En el cumpleaños de Dvořák, un hermoso, apasionado y virtuoso ejemplo del formato cuarteto para piano, que es relativamente inusual. Mozart —oh sorpresa— había sido el primero en escribir para esta curiosa combinación (piano y cuerdas) y produjo un par de joyas, una en mi bemol mayor y otra en sol menor.
Beethoven, Schumann, Brahms y Fauré recogieron la idea. Pero es justo decir que pocos compositores tuvieron la habilidad necesaria para escribir con efectividad para este grupo instrumental concreto que, en manos menos expertas, plantea fácilmente problemas de textura y equilibrio.
Dvořák lo intentó por primera vez en 1880, pero tuvieron que pasar casi diez años antes de decidirse a darle forma por segunda vez. Al final cedió a las presiones de su editor Simrock, que solía enviarle notas como la siguiente (autónomos, miren a otra parte): «Me gustaría recibir de una vez un cuarteto para piano suyo, ¡me lo prometió hace mucho tiempo! ¿Va bien la cosa?»
Cuando Dvořák se concentró en él, en el verano de 1889, la cosa fue estupendamente. Era el momento más fértil de su vida y escribió a un amigo para decirle: «Tengo la cabeza llena de ideas […] Ya tengo listos tres movimientos de un nuevo cuarteto para piano y tendré el final dentro de unos días. La composición marcha sobre ruedas y las melodías me vienen a raudales…»

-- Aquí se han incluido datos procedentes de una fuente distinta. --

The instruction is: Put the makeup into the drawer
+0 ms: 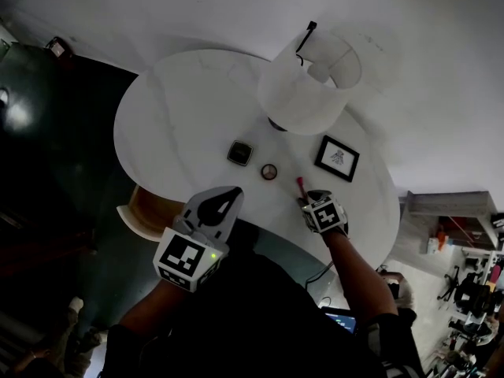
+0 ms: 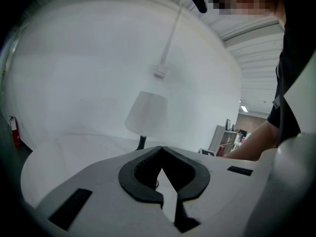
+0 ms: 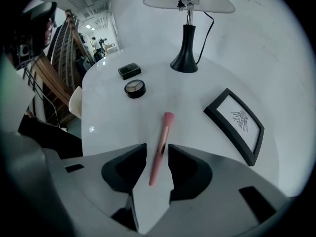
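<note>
- The right gripper points steeply down at the round white desk, near the edge closest to the person.
- Its jaws stand partway apart with a slim pink makeup brush lying flat on the desk between them. There is a clear gap on the left side of the brush, so the pads are not clamped on it.
- The brush runs lengthwise along the gap, with its rounded pink tip pointing away towards the middle of the desk.
- The left gripper hovers over the near-left edge of the desk, pointing almost level. Its jaws are closed, tip against tip, and hold nothing.
- Two more makeup pieces sit further in on the desk — a dark square compact and, just beside it, a round compact with pale shades inside. Both are well clear of either gripper.
- A black picture frame lies flat to the right of the brush, apart from it.
- A lamp with a white shade and a dark base stands beyond the compacts.
- A tan curved thing shows below the desk's near-left edge — I cannot tell whether it is the drawer.
</note>
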A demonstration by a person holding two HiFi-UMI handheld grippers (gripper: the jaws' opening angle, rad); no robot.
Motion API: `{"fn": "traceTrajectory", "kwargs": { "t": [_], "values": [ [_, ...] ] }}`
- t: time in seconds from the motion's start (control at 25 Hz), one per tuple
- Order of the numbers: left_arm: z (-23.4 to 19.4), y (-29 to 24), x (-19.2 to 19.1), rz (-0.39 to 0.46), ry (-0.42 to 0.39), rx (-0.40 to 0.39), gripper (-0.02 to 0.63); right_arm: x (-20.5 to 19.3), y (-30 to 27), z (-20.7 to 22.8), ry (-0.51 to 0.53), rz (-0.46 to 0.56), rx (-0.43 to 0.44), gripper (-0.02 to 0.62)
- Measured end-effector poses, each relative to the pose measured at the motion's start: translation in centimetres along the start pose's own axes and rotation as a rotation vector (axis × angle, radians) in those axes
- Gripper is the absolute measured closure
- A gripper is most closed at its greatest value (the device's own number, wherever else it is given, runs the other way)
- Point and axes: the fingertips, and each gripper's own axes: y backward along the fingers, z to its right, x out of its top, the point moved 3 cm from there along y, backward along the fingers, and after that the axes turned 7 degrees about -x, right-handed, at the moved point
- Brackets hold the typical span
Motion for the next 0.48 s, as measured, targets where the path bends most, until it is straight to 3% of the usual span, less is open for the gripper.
{"fn": "traceTrajectory", "kwargs": {
  "t": [0.28,0.48],
  "values": [
    [0.2,0.6,-0.2,0.002,0.025,0.02,0.595,0.3,0.1,0.4,0.022,-0.001,0.022,0.483],
    [0.3,0.9,0.0,0.008,0.024,0.032,0.595,1.1,0.2,0.5,0.015,0.021,0.056,0.546]
  ]
}}
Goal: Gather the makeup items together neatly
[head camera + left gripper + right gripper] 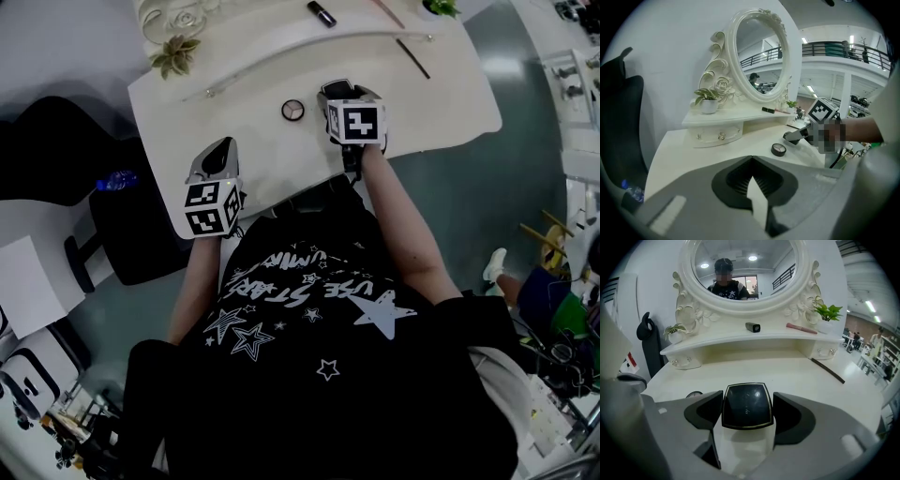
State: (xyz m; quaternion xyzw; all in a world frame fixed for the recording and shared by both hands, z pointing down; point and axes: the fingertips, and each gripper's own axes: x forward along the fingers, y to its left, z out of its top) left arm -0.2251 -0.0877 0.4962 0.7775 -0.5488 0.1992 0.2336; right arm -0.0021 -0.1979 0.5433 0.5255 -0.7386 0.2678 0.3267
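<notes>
One compact (747,408) in right hand-held gripper (747,399)

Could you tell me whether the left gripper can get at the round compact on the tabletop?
Probably yes: the round compact lies on bare tabletop ahead of the left gripper, nothing between them, though its jaws are together and must open first.

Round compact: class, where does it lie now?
The round compact lies on the white tabletop in the head view, just left of the right tool.
</notes>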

Las melodías en cuestión son algo fabuloso, sobre todo en este segundo movimiento, que es superlírico. (Poco después de terminarlo, dicho sea de paso, tuvo una plaza de profesor de composición en el Conservatorio de Praga. Entre sus estudiantes, como ya sabemos, estaba un joven Josef Suk — que luego sería su yerno— que recogería el testigo de Dvořák y compondría su propio cuarteto para piano, su simbólico «opus 1».)